*Problem requirements*
From the data below, set down exactly the lines between the one holding "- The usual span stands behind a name" and the one holding "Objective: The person", inclusive, and no others.

>>>>

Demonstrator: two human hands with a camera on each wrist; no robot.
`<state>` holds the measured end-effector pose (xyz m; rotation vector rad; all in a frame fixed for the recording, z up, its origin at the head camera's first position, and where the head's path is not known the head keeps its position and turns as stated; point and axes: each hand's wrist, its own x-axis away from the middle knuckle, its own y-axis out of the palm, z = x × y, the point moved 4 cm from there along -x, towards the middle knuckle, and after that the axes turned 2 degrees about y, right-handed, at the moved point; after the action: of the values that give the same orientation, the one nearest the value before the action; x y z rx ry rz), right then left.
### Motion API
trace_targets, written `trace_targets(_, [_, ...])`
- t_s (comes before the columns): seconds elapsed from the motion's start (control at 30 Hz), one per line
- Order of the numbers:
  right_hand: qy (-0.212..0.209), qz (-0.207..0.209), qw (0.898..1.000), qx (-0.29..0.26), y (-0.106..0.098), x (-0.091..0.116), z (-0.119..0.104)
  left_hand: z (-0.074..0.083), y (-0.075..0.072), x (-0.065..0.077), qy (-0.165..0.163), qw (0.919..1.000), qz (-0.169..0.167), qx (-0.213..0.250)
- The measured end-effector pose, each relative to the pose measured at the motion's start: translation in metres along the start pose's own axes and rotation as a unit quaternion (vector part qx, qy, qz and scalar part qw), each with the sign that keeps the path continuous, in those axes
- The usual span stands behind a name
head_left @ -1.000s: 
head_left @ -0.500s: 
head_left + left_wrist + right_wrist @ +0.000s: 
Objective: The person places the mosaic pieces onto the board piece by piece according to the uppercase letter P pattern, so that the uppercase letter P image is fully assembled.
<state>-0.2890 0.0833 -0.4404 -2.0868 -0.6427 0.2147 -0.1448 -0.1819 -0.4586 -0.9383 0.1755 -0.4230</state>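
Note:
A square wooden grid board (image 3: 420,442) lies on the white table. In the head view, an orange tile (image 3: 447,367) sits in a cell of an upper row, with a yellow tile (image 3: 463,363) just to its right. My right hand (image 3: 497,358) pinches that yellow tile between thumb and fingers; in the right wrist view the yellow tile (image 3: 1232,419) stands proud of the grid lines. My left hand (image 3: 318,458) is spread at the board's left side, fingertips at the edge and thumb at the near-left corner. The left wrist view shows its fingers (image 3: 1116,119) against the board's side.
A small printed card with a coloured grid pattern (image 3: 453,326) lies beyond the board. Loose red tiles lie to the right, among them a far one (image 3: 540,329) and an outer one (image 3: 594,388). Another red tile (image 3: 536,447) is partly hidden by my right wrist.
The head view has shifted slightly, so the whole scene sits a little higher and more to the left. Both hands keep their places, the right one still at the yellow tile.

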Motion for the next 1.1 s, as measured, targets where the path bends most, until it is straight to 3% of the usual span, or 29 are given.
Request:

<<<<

*Result*
- The usual span stands behind a name
head_left @ -1.000s: 
head_left @ -0.500s: 
head_left + left_wrist + right_wrist @ +0.000s: 
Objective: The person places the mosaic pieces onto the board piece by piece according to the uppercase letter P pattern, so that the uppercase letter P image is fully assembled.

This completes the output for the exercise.